Kitanara peered back at him over her shoulder and opened her wings wider so that she shot up a little, but slowed so that she could drop down again between him and Daskh, forcing his nest brother to bank to the side to avoid collision. She murmured an apology and glanced at both of them grimly, her amber eyes flashing.
“We must hurry. Buosoa is waiting just beyond the gates. This is only working because we are in the late hours of the morning, but we must clear enough distance before the sun rises too high and forces us to the ground.”
Kehtal frowned and drew air through his ethin and nearly fell from the air when he registered the ganda. He thought the female was exaggerating but the dry heat searing his ethin not only confirmed what she said but set him in opposition to everything he was taught from a nestling that told him it was a dangerous hour to rise to the surface.

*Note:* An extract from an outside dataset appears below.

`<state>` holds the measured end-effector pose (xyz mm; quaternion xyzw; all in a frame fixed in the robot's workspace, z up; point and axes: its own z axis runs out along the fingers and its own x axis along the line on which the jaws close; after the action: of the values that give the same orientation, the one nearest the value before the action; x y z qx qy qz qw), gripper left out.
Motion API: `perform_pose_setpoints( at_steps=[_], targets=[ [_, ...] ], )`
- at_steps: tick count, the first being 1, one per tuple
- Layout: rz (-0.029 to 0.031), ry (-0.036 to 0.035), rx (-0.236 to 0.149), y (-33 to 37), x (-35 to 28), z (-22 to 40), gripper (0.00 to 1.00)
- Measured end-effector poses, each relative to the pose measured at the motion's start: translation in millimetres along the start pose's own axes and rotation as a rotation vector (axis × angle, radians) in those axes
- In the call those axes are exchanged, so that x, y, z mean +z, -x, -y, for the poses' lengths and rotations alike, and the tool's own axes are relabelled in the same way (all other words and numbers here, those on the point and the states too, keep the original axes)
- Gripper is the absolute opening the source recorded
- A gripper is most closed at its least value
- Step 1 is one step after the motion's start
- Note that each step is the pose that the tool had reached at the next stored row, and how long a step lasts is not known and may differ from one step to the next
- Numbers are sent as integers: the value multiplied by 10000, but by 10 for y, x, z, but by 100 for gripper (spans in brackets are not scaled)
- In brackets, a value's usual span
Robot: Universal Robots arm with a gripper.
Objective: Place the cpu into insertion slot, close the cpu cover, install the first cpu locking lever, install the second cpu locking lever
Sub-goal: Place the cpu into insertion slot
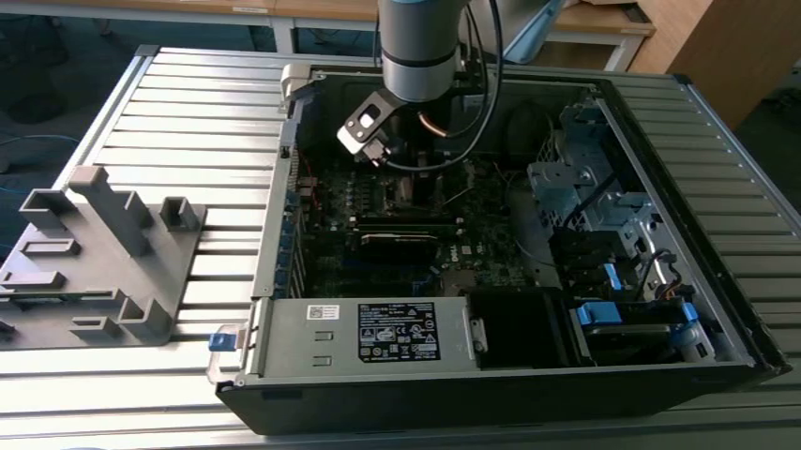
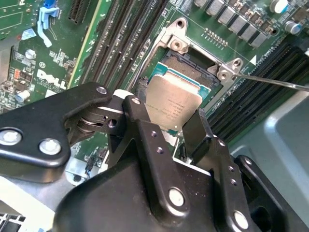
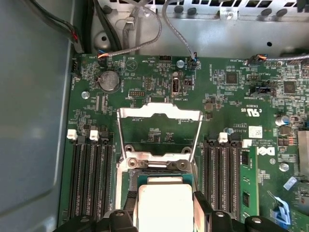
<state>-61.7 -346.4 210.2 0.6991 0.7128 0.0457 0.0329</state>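
Open computer case [image 1: 476,398], holding a circuit board [image 3: 227,111]. On it we log the insertion slot [image 2: 193,72], its cpu cover [image 3: 159,112] swung up. The cpu [image 2: 174,99] lies just over the slot; seated or not, we cannot tell. The arm [image 1: 419,42] reaches down into the case, and the gripper [image 2: 164,113] pinches the cpu by opposite edges.

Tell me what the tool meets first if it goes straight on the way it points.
The slot. The tool holds the cpu right over it, cover open; depth is unclear, so they may already touch.
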Motion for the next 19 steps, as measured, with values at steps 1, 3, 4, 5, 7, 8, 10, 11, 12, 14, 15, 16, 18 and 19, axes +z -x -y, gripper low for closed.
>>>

He panted in exertion and his head swung toward Daskh, searching for comfort.
The male was likewise breathing roughly through his open mouth, his body trembling as they pushed themselves to a quicker pace, his large handle clasping the bundle against his chest even more securely as they flew as his other hand stroked it reassuringly. Hashal was frightened but he had Daskh caring for him. Good.
The shinara rushed beneath them as they swept over it with wings stretched wide to take maximum advantage of the light currents of air that existed so deeply within the caverns. They were like gorshiga haunting the death hours of the day, the phantom wings beating through the air, no doubt frightening any hatchlings that were still awake within their beds. He smiled grimly at the thought. They might as well be gorshiga. What they were doing was in direct disobedience against the orders of the queen matriarch. It would mean death if they were ever caught.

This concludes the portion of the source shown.